## Goal of the exercise
All that is needed is an exact copy of the lines from the beginning of the data below through the line containing "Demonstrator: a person", minus the pictures.

+++ Material provided +++

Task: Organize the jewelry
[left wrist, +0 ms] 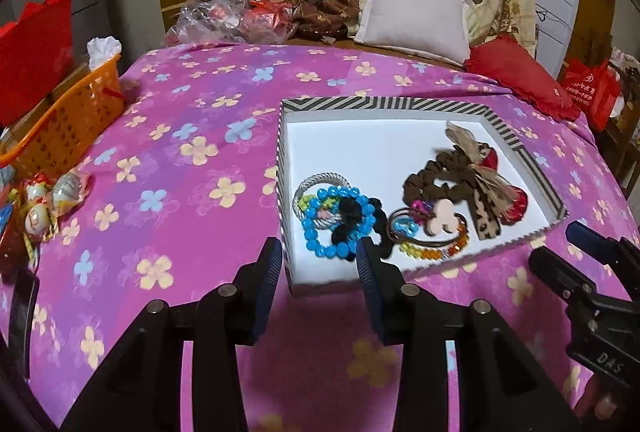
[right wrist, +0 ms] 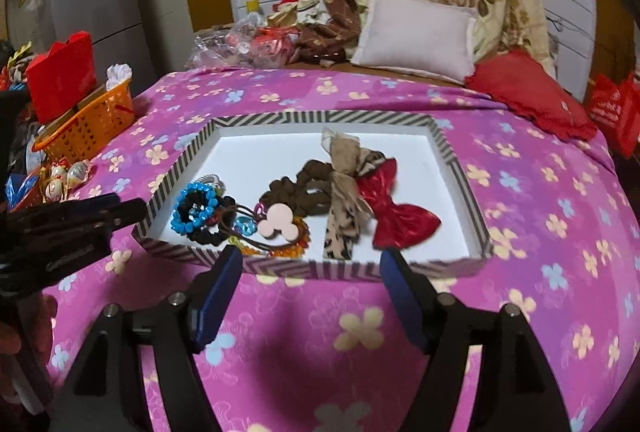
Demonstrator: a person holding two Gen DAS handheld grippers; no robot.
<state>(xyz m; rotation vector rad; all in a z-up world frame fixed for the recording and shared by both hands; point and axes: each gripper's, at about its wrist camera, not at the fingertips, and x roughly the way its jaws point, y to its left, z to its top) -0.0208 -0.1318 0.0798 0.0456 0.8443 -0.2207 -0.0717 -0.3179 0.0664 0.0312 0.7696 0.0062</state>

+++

## Result of this task
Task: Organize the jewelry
[left wrist, +0 ms] 
[right wrist, +0 ms] 
Demonstrator: a person holding two Gen DAS handheld grippers; no robot.

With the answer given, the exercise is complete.